Midterm Prerequisites 2026

Course: Big Data - IU S26
Date: Tuesday - March 12, 2026
Start time: 12:50
Total points: 100/4

I tested most of the tools here on WSL 2 installed on Windows 11. You can see below the version of the operating system that runs the services. Some UI tools like MongoDB Compass is installed directly on Windows 11.

> cat /etc/os-release
PRETTY_NAME="Ubuntu 22.04.5 LTS"
NAME="Ubuntu"
VERSION_ID="22.04"
VERSION="22.04.5 LTS (Jammy Jellyfish)"
VERSION_CODENAME=jammy
ID=ubuntu
ID_LIKE=debian
HOME_URL="https://www.ubuntu.com/"
SUPPORT_URL="https://help.ubuntu.com/"
BUG_REPORT_URL="https://bugs.launchpad.net/ubuntu/"
PRIVACY_POLICY_URL="https://www.ubuntu.com/legal/terms-and-policies/privacy-policy"
UBUNTU_CODENAME=jammy

Hadoop Spark Cluster using Docker

Agenda

Objectives

This tutorial is written to provide you with the requirements that you need to check and prepare before you come to the midterm. If you do not meet the requirements, then you need to satisfy them during the midterm and it will take from your time, so make sure that your PC meets the requirements. If you have issues related to the requirements, please contact your TA at least three days before the midterm.

Hardware requirements

Software requirements

Install Docker and Docker compose

One of the requirements of the midterm is to have Docker and Docker compose on your machine. You need to make sure that Docker engine and Docker compose work on your machine. You can test the docker-compose.yml in the repository that is shared with you in the labs. You can follow the instructions in the official website to install Docker and Docker compose.

Install Apache Hadoop

There are mainly two modes to install Hadoop.
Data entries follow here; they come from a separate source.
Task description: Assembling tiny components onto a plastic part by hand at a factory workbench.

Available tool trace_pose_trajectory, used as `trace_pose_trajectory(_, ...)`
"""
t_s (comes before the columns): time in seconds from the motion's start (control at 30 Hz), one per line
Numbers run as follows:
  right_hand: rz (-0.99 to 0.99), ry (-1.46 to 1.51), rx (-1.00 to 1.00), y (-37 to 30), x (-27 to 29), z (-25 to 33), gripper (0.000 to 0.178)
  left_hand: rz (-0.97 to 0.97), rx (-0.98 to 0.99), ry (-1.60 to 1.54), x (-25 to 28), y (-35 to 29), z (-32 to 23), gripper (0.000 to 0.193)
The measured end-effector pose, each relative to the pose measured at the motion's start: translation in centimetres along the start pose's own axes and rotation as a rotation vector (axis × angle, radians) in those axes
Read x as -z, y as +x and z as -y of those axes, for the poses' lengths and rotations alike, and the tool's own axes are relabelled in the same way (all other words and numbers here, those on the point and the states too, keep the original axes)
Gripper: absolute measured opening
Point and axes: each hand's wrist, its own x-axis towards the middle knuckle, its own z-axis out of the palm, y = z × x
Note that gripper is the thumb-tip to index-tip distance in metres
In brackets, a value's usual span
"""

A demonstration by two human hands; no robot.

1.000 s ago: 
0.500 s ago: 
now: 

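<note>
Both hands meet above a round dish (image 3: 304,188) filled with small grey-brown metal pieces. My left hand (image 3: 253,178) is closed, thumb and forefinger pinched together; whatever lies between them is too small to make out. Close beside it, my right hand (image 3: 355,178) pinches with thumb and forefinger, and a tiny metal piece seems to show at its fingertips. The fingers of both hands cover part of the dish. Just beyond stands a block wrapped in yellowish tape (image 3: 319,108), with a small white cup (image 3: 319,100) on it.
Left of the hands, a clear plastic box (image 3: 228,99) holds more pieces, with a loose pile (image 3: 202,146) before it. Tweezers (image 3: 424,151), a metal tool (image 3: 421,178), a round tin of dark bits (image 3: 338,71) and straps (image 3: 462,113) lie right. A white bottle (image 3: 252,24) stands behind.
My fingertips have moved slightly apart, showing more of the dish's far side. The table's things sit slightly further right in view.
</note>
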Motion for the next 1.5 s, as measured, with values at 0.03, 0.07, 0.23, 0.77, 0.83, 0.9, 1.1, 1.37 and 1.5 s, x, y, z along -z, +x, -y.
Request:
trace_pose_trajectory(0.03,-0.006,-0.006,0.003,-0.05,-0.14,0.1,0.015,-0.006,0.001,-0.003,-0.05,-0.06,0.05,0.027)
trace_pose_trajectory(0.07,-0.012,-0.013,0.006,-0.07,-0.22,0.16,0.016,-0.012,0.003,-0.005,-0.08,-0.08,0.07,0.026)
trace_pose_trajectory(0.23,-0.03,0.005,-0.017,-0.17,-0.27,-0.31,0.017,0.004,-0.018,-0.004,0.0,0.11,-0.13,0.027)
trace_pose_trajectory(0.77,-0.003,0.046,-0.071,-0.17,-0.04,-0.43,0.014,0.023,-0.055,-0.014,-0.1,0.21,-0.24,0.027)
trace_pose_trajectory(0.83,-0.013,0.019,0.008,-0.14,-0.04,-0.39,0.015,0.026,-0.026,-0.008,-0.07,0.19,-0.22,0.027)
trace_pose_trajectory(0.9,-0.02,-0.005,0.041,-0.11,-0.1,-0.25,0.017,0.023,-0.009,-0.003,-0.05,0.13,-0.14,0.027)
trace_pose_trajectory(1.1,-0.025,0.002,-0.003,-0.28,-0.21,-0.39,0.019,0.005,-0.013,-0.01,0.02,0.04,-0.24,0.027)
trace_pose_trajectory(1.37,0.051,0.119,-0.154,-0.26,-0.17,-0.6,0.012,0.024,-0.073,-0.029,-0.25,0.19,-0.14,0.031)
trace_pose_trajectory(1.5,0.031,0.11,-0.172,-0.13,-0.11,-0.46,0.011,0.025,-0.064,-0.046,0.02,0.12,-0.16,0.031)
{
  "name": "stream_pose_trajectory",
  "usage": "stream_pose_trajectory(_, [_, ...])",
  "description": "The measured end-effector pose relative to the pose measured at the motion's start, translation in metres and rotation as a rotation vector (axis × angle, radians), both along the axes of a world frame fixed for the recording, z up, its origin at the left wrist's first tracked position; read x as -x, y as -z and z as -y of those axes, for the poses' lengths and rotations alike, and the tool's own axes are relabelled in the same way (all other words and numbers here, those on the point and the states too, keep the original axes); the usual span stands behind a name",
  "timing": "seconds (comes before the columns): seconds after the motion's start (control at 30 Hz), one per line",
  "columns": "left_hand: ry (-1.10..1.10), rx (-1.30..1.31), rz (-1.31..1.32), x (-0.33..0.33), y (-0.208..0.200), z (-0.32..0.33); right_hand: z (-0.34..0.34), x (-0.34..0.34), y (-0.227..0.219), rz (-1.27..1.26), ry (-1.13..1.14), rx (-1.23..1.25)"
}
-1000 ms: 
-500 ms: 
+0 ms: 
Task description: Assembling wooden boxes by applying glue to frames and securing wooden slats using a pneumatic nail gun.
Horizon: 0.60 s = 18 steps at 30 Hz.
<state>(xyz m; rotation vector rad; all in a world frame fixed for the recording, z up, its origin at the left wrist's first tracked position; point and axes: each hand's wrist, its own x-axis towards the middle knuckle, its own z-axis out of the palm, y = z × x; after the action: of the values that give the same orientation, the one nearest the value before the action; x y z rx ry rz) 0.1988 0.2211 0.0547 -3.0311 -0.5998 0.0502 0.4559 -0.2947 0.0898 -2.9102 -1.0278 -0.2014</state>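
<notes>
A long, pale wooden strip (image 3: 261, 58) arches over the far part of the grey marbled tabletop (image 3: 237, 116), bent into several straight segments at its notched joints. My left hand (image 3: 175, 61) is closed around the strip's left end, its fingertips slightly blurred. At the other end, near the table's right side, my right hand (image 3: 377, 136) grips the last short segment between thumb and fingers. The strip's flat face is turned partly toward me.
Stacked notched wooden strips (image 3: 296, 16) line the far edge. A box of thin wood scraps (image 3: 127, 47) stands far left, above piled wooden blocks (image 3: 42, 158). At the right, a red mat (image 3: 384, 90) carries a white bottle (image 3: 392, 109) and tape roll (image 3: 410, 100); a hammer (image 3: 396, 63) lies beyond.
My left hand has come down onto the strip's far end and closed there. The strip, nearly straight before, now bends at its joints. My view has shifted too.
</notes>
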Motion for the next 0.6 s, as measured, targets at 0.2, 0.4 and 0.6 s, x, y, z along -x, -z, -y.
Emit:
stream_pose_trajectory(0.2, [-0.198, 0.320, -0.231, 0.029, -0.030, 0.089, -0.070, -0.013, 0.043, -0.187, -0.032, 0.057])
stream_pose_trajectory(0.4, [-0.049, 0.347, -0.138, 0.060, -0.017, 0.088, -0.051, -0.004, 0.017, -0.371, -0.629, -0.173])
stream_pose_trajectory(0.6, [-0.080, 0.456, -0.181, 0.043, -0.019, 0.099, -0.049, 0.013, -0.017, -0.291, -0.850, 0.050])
You should test both modes and there is no optional modes here but the mode is determined during the midterm time.

Pesudo-distributed mode without using Docker

You can install Hadoop on your local machine as follows. If you have Windows OS then you can use Ubuntu WSL which is the setup of my machine. Make sure that you have sudo access to the machine.

  1. Install openssh-server.
sudo apt-get install -y openssh-server
  1. Install Java 8, and any other packages you prefer.
sudo apt-get -y update
sudo apt-get install -y wget openjdk-8-jdk vim

You can check the version of the java after installation.

java -version

# Output
# openjdk version "17.0.14" 2025-01-21
# OpenJDK Runtime Environment (build 17.0.14+7-Ubuntu-122.04.1)
# OpenJDK 64-Bit Server VM (build 17.0.14+7-Ubuntu-122.04.1, mixed mode, sharing)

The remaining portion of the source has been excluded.